For my master thesis I am analysing a food security model and the next element i need to obtain is the number of crisis transitions that have taken place in the researched period. A crisis transition is when the food security IPC values go from either 1 or 2 to 3,4 or 5 during the standard forecasting period(which initially was 3 months and later on 4 months, but that aside). So I would like to count the times that an area went from 1 or 2 to 3,4 or 5. I have a long dataframe that has a column with the period, the area(Livelihood zone) and the IPC value. I put the link to two csv files for you guys to download and check for yourselves.
What do you guys think is the best way to obtain this count per type of area? Let me know if you need additional information.
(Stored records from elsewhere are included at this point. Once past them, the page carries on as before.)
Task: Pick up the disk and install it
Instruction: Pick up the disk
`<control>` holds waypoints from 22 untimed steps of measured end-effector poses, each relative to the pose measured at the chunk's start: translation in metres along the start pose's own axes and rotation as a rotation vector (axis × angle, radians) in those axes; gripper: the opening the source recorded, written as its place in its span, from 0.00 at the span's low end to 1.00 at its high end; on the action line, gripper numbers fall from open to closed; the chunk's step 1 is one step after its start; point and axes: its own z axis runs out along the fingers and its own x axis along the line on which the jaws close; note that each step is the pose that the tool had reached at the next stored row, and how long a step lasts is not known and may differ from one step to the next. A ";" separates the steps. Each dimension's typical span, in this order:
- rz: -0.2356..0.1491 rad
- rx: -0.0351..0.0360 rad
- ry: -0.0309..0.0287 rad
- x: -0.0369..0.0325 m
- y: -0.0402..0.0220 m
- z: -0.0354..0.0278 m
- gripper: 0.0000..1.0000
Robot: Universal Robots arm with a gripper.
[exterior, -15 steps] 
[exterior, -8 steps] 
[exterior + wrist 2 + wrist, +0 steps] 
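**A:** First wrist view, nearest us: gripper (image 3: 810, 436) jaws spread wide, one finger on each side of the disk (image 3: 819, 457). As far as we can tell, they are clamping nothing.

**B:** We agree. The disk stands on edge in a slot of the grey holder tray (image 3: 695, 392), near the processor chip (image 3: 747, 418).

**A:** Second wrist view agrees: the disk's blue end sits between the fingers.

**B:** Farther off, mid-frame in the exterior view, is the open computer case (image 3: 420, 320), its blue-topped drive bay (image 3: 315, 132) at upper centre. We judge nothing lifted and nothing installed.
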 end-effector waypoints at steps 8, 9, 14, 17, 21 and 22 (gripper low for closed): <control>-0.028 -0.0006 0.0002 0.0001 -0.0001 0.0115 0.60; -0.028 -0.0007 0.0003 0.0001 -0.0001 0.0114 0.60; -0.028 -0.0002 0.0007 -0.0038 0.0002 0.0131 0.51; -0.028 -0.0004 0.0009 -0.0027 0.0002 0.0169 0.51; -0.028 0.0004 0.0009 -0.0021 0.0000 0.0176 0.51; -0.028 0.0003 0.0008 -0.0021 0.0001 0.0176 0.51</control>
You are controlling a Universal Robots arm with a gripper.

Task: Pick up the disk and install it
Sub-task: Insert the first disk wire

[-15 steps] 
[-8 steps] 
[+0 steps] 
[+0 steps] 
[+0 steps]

I hope you guys can help, that would mean a lot!
Dput output of the first 48 rows, which means two periods and two times all the areas:
structure(list(`Livelihood zone` = c("Central Highlands, High Potential Zone",
"Marsabit Marginal Mixed Farming Zone", "Northwestern Agropastoral Zone",
"Southeastern Marginal Mixed Farming Zone", "Turkwell Riverine Zone",
"Western High Potential Zone", "Tana Riverine Zone", "Southeastern Medium Potential, Mixed Farming Zone",
"Northern Pastoral Zone", "Western Medium Potential Zone", "Western Lakeshore Marginal Mixed Farming Zone",
"Southern Pastoral Zone", "Northeastern Pastoral Zone", "Mandera Riverine Zone",
"Eastern Pastoral Zone", "Northeastern Agropastoral Zone", "Lake Turkana Fishing",
"Lake Victoria Fishing Zone", "Western Agropastoral Zone", "Coastal Medium Potential Farming Zone",
"Coastal Marginal Agricultural Mixed Farming Zone", "Southeastern Pastoral Zone",
"Northwestern Pastoral Zone", "Southern Agropastoral Zone", "Central Highlands, High Potential Zone",
"Marsabit Marginal Mixed Farming Zone", "Northwestern Agropastoral Zone",
"Southeastern Marginal Mixed Farming Zone", "Turkwell Riverine Zone",
"Western High Potential Zone", "Tana Riverine Zone", "Southeastern Medium Potential, Mixed Farming Zone",
"Northern Pastoral Zone", "Western Medium Potential Zone", "Western Lakeshore Marginal Mixed Farming Zone",
"Southern Pastoral Zone", "Northeastern Pastoral Zone", "Mandera Riverine Zone",
"Eastern Pastoral Zone", "Northeastern Agropastoral Zone", "Lake Turkana Fishing",
"Lake Victoria Fishing Zone", "Western Agropastoral Zone", "Coastal Medium Potential Farming Zone",
"Coastal Marginal Agricultural Mixed Farming Zone", "Southeastern Pastoral Zone",
"Northwestern Pastoral Zone", "Southern Agropastoral Zone"),
`Period of measurement Kenya` = c("2011-01", "2011-01", "2011-01",
"2011-01", "2011-01", "2011-01", "2011-01", "2011-01", "2011-01",
"2011-01", "2011-01", "2011-01", "2011-01", "2011-01", "2011-01",
"2011-01", "2011-01", "2011-01", "2011-01", "2011-01", "2011-01",
"2011-01", "2011-01", "2011-01", "2011-04", "2011-04", "2011-04",
"2011-04", "2011-04", "2011-04", "2011-04", "2011-04", "2011-04",
"2011-04", "2011-04", "2011-04", "2011-04", "2011-04", "2011-04",
"2011-04", "2011-04", "2011-04", "2011-04", "2011-04", "2011-04",
"2011-04", "2011-04", "2011-04"), `IPC class` = c(1, 3, 2,
2, 2, 1, 2, 2, 3, 1, 1, 2, 3, 3, 2, 3, 2, 1, 2, 2, 2, 2,
2, 2, 1, 3, 2, 2, 2, 1, 2, 2, 3, 1, 1, 2, 3, 3, 2, 3, 2,
1, 2, 2, 2, 2, 2, 2)), row.names = c(NA, 48L), class = "data.frame")
For the outcome I would like to have a dataframe which has a count of the crisis transitions per livelihood zone. Thanks in advance!